Schwender Holger, Bowers Katherine, Fallin M Daniele, Ruczinski Ingo
Department of Biostatistics, Johns Hopkins Bloomberg School of Public Health, Baltimore, MD 21218, USA.
Ann Hum Genet. 2011 Jan;75(1):122-32. doi: 10.1111/j.1469-1809.2010.00623.x. Epub 2010 Nov 30.
Ensemble methods (such as Bagging and Random Forests) take advantage of unstable base learners (such as decision trees) to improve predictions, and offer measures of variable importance useful for variable selection.
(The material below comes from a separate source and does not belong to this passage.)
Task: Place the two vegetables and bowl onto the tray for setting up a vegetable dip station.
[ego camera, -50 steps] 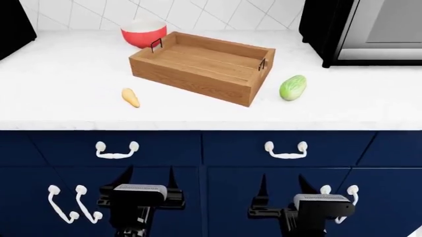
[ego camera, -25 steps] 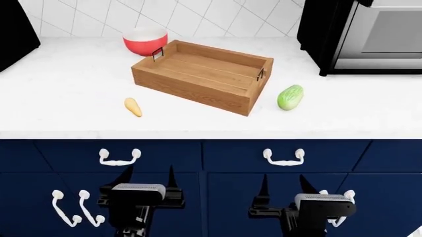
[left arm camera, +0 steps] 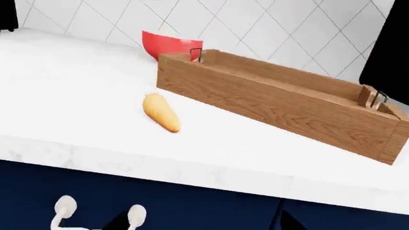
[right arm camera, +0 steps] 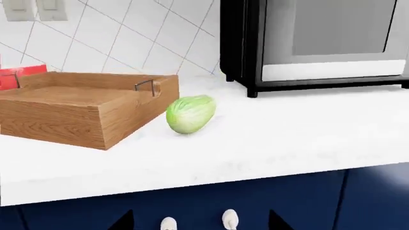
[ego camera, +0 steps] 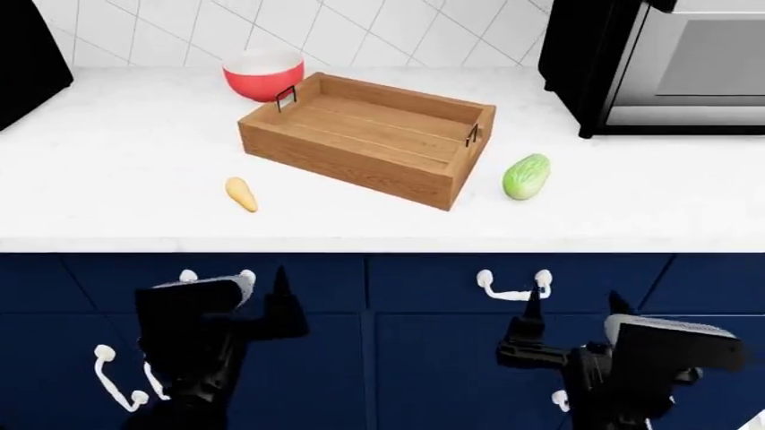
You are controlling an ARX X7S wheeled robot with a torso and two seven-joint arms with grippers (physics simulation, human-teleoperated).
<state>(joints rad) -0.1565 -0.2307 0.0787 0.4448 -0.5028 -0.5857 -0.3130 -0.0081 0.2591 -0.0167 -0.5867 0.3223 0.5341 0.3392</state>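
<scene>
On the counter [ego camera: 107, 143], the carrot [ego camera: 240, 194] lies at the tray's [ego camera: 347, 157] eight o'clock, the bowl [ego camera: 263, 73] touching its eleven o'clock corner, the cucumber [ego camera: 526, 176] at three. Left gripper [ego camera: 245, 291] and right gripper [ego camera: 574, 309] hang low, fingers spread, empty. Risk: either round vegetable may roll off when nudged. Only the right wrist view shows the cucumber's leafy striping.

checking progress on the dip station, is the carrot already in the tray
No, the carrot lies on the white counter in front of the tray, whose plank floor is bare in the head view.
</scene>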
LogicFS has been proposed as such an ensemble learner for case-control studies when interactions of single nucleotide polymorphisms (SNPs) are of particular interest. LogicFS uses bootstrap samples of the data and employs the Boolean trees derived in logic regression as base learners to create ensembles of models that allow for the quantification of the contributions of epistatic interactions to the disease risk. In this article, we propose an extension of logicFS suitable for case-parent trio data, and derive an additional importance measure that is much less influenced by linkage disequilibrium between SNPs than the measure originally used in logicFS. We illustrate the performance of the novel procedure in simulation studies and in a case study of 461 case-parent trios with autistic children.
集成方法(如Bagging和随机森林)利用不稳定的基学习器(如决策树)来改进预测,并提供对变量选择有用的变量重要性度量。当单核苷酸多态性(SNP)的相互作用特别受关注时,LogicFS已被提议作为病例对照研究的此类集成学习器。LogicFS使用数据的自助抽样,并将逻辑回归中导出的布尔树用作基学习器,以创建模型集成,从而能够量化上位性相互作用对疾病风险的贡献。在本文中,我们提出了一种适用于病例-父母三联体数据的LogicFS扩展,并推导了一种额外的重要性度量,该度量比LogicFS中最初使用的度量受SNP之间连锁不平衡的影响要小得多。我们在模拟研究和对461个患有自闭症儿童的病例-父母三联体的案例研究中展示了新方法的性能。